Many of you are familiar with Splunk’s Machine Learning Toolkit (MLTK) and the Deep Learning Toolkit (DLTK) for Splunk and have started working with either one to address security, operations, DevOps or business use cases. A frequently asked question that I often hear about MLTK is how to organize the data flow in Splunk Enterprise or Splunk Cloud. In this blog post I’d like to share a few typical data pipeline patterns that will help you improve your existing or future machine learning workflows with MLTK or DLTK.
Basic Pattern: Directly Fit and Apply
The MLTK relies mostly on the classical machine learning paradigm of “fit and apply”. This implies that you often have two moving parts. Let’s say you train a model with the | fit … into model statement either in an ad-hoc search, e.g. for scoring your model, or in a scheduled search, e.g. for retraining your model in a continuous way. Then you would have another search that uses | apply model to run it either ad-hoc on new data or again in a scheduled search that generates a report or an alert based on your model results. The following chart visualizes this basic pattern of fit and apply when working on data indexed in Splunk Enterprise or Splunk Cloud.
This works perfectly fine for many simple use cases and you can create productive machine learning pipelines with MLTK in minutes. While this basic pattern is great for quick and ad-hoc tasks you are most likely going to move on to another stage when your data flows get a bit more complicated.
Intermediate Pattern: Summary Indexing
Things might get a bit trickier when your model depends on multiple data sources and involves heavier SPL lifting. This is often the situation when more preprocessing steps like data transformations for cleaning, merging, munging or in general feature engineering is needed. Summary Indexing is a standard technique that allows you to write search results simply as key=value pairs into an arbitrarily defined event index or into a metrics index for purely numerical time series data. Essentially, this helps offload ongoing calculations of features and statistics into a separate index that is often much faster to query instead of searches running heavy computation on large sets of historical data again and again. Alternatively, data models can also help to accelerate on that side.
For MLTK this means you run your | fit on a summary index or a data model instead of the raw data which can significantly speed up overall processing time, especially when more heavy lifting on the SPL side is involved. As the | apply is often computationally not as demanding as the | fit, we can either apply all transformations on the new raw indexed data then or - with a certain time lag - on the summary indexed data. The first use case described in this .conf19 talk is leveraging this summary indexing pattern, if you are looking for a specific example for an anomaly detection use case in cybersecurity.

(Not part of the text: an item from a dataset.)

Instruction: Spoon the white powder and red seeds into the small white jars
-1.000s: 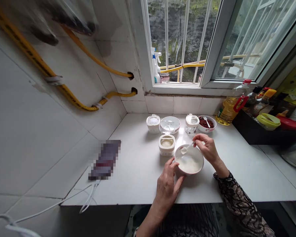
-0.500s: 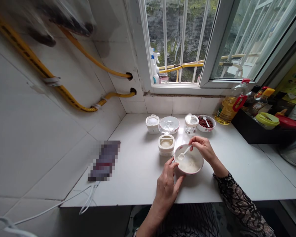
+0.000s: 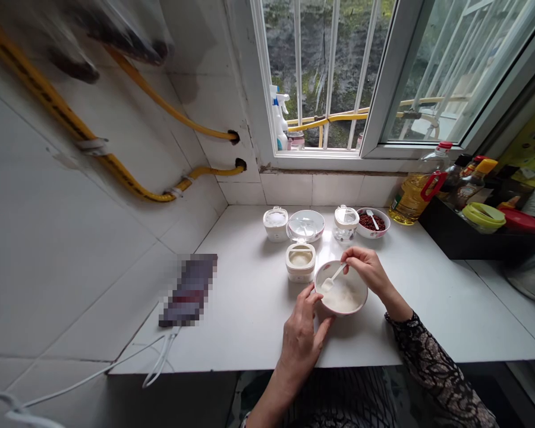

Advanced Pattern: Enrichment with Feedback
Finally, things can get even more sophisticated if you consider the human-in-the-loop type of machine learning systems that allow users to add further data into the training pipeline. This data could either be additional features in terms of synthetically generated data points or changing parameters to adjust for example the sensitivity of an anomaly detection model.
Assuming the feedback can change over time but is related to some unique identifier, then Splunk’s KVStore is a good fit for that requirement and allows for further enrichment of the training data, for example by incorporating user generated labels for a classifier model. The DGA App for Splunk provides you with an example for that pattern and will hopefully help you to get started quickly if you have similar requirements for a “human in the loop” machine learning use case. Of course you could also combine the KVStore with summary indexing to keep track of all changes over time. This method can be very useful for auditing purposes as well as to create another data layer which can be utilized for further supervised learning tasks as it contains labels generated for the given cases.
Last but not least, it’s worth mentioning that some of the same building blocks described above are also useful for improving your machine learning operations (“MLOps”). In a previous blog post I shared some examples on how various logs and metrics from MLTK based operations can be useful for those purposes.